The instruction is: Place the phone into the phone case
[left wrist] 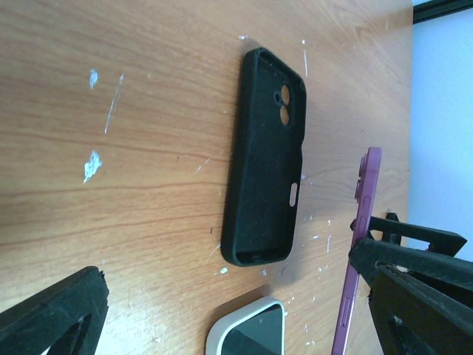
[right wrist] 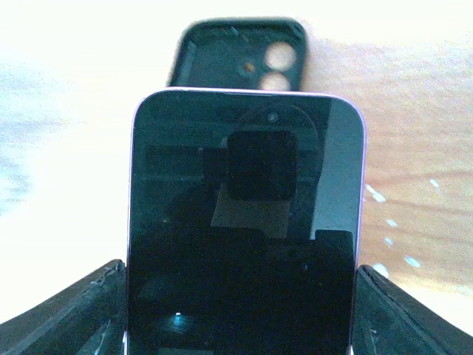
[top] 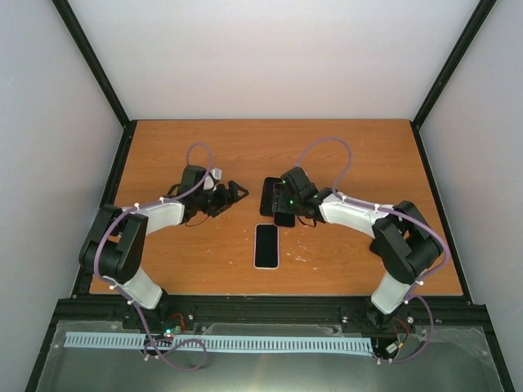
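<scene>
A black phone case (top: 268, 194) lies open side up on the wooden table, also in the left wrist view (left wrist: 267, 159) and the right wrist view (right wrist: 236, 52). My right gripper (top: 288, 206) is shut on a purple phone (top: 283, 216) by its long edges, held on edge just off the case's near-right side. In the right wrist view the phone's dark screen (right wrist: 244, 222) fills the space between the fingers (right wrist: 66, 310). Its thin purple edge (left wrist: 361, 222) shows in the left wrist view. My left gripper (top: 237, 193) is open and empty, left of the case.
A second phone in a light grey-white case (top: 266, 245) lies screen up on the table, in front of the black case; its top corner shows in the left wrist view (left wrist: 251, 333). Black frame posts stand at the table's corners.
</scene>
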`<state>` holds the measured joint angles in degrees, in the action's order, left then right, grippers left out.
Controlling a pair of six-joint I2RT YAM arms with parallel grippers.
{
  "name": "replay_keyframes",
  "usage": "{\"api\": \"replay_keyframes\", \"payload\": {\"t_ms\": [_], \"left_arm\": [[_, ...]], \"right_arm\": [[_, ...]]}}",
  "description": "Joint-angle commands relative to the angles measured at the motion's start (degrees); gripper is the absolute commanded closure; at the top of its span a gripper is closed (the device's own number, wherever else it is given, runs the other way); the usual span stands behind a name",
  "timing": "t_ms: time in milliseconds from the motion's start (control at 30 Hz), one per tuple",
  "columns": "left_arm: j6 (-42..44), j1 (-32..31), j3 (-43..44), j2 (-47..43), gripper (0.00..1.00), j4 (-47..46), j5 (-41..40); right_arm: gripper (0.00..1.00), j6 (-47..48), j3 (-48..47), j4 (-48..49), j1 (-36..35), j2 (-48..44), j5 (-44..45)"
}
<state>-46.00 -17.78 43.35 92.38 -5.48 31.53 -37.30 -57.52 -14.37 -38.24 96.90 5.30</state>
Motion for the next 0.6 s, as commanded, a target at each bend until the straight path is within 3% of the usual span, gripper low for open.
{"api": "replay_keyframes", "payload": {"t_ms": [0, 200, 567], "left_arm": [[-0.4, 0.63, 3.03, 1.06, 0.03, -0.48, 0.54], [-0.2, 0.82, 4.59, 1.71, 0.04, 0.21, -0.05], [-0.08, 0.91, 4.94, 2.54, 0.05, 0.16, -0.12]], "right_arm": [[0.41, 0.41, -4.61, 10.33, 1.92, 2.32, -7.13], [0.43, -1.28, -8.62, 14.87, 3.83, 7.9, -10.73], [0.44, 0.55, -10.2, 21.52, 4.02, 14.36, -9.12]]}}
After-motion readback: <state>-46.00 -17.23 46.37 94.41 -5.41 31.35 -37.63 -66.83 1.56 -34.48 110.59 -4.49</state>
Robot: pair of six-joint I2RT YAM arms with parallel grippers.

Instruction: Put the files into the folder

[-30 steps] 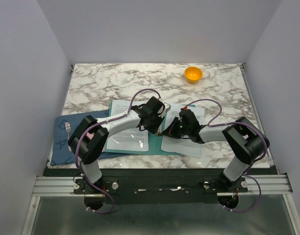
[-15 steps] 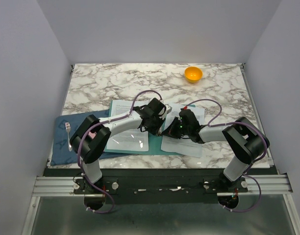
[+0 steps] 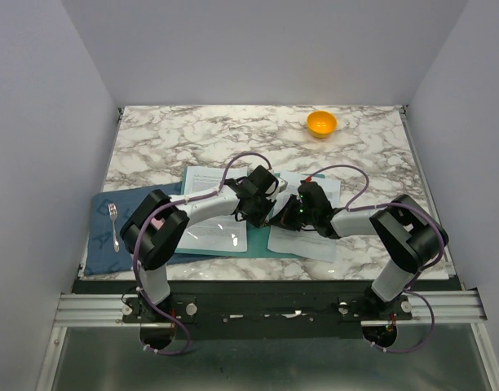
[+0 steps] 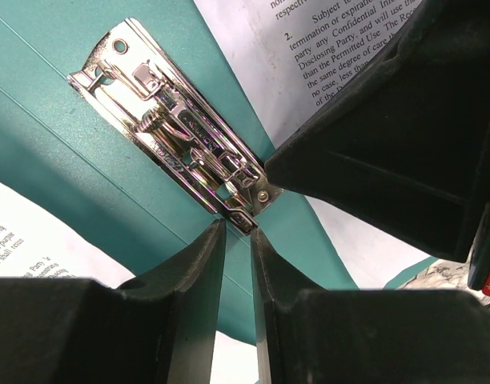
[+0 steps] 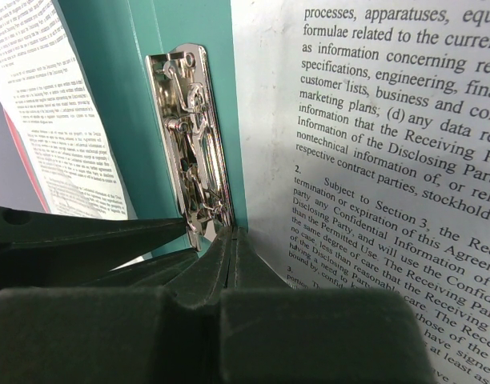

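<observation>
Files [image 5: 349, 160] on open folder [image 5: 109, 80] both sides of jaws; left jaws narrow, right jaws shut by clip [image 4: 181, 136]; clipping left

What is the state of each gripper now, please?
Left gripper: narrow gap, tips at the metal clip; grip cannot be told.
Right gripper: closed, holding nothing visible.

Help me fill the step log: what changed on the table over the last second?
The left arm swung its elbow rightward, toward the folder, uncovering the fork on the blue placemat. The left end effector edged right with it, by the metal clip. Nothing was gripped or released. The right end effector, shut at the clip, the files and the orange bowl stayed put.
</observation>
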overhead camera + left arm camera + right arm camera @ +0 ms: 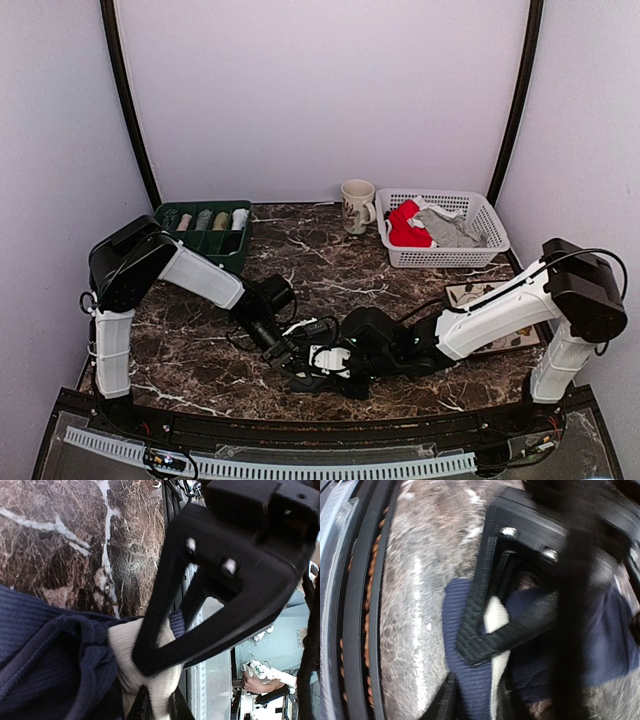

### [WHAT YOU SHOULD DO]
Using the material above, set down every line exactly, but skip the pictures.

### [TASK RESPONSE]
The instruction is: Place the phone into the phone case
[left wrist] 
[right wrist] 
[top] 
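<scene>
A black phone case (top: 268, 194) lies open side up on the wooden table, also in the left wrist view (left wrist: 267, 159) and the right wrist view (right wrist: 236, 52). My right gripper (top: 288, 206) is shut on a purple phone (top: 283, 216) by its long edges, held on edge just off the case's near-right side. In the right wrist view the phone's dark screen (right wrist: 244, 222) fills the space between the fingers (right wrist: 66, 310). Its thin purple edge (left wrist: 361, 222) shows in the left wrist view. My left gripper (top: 237, 193) is open and empty, left of the case.
A second phone in a light grey-white case (top: 266, 245) lies screen up on the table, in front of the black case; its top corner shows in the left wrist view (left wrist: 251, 333). Black frame posts stand at the table's corners.
</scene>
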`<state>` holds the measured joint angles in degrees, in the action's order, left then right, grippers left out.
Controlling a pair of six-joint I2RT YAM arms with parallel grippers.
{
  "name": "replay_keyframes",
  "usage": "{\"api\": \"replay_keyframes\", \"payload\": {\"t_ms\": [_], \"left_arm\": [[_, ...]], \"right_arm\": [[_, ...]]}}",
  "description": "Joint-angle commands relative to the angles measured at the motion's start (degrees); gripper is the absolute commanded closure; at the top of its span a gripper is closed (the device's own number, wherever else it is given, runs the other way); the usual span stands behind a name",
  "timing": "t_ms: time in milliseconds from the motion's start (control at 30 Hz), one per tuple",
  "columns": "left_arm: j6 (-42..44), j1 (-32..31), j3 (-43..44), j2 (-47..43), gripper (0.00..1.00), j4 (-47..46), j5 (-41..40); right_arm: gripper (0.00..1.00), j6 (-47..48), j3 (-48..47), j4 (-48..49), j1 (-36..35), j2 (-48..44), j5 (-44..45)"
}
<state>-46.00 -17.78 43.35 92.38 -5.48 31.53 -37.30 -57.52 -14.37 -38.24 96.90 5.30</state>
Motion for the next 0.6 s, as commanded, a target at each bend until the straight path is within 3% of the usual span, gripper low for open.
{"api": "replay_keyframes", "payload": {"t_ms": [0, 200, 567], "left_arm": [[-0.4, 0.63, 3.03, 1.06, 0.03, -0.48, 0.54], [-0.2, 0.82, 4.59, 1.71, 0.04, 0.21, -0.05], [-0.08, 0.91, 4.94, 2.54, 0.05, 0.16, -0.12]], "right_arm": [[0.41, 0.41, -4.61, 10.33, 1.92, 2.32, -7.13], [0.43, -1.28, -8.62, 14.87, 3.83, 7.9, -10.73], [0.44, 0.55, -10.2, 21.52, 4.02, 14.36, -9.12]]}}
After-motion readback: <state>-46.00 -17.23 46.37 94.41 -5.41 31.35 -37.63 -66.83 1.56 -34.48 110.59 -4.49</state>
Robot: pair of six-joint I2RT YAM arms with parallel grippers.

Instruction: Put the files into the folder

[-30 steps] 
[-15 steps] 
[+0 steps] 
[+0 steps] 
[+0 steps] 

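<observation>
Files [image 5: 349, 160] on open folder [image 5: 109, 80] both sides of jaws; left jaws narrow, right jaws shut by clip [image 4: 181, 136]; clipping left

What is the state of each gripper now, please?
Left gripper: narrow gap, tips at the metal clip; grip cannot be told.
Right gripper: closed, holding nothing visible.

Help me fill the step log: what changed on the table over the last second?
The left arm swung its elbow rightward, toward the folder, uncovering the fork on the blue placemat. The left end effector edged right with it, by the metal clip. Nothing was gripped or released. The right end effector, shut at the clip, the files and the orange bowl stayed put.
</observation>
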overhead camera + left arm camera + right arm camera @ +0 ms: 

This exercise is now done.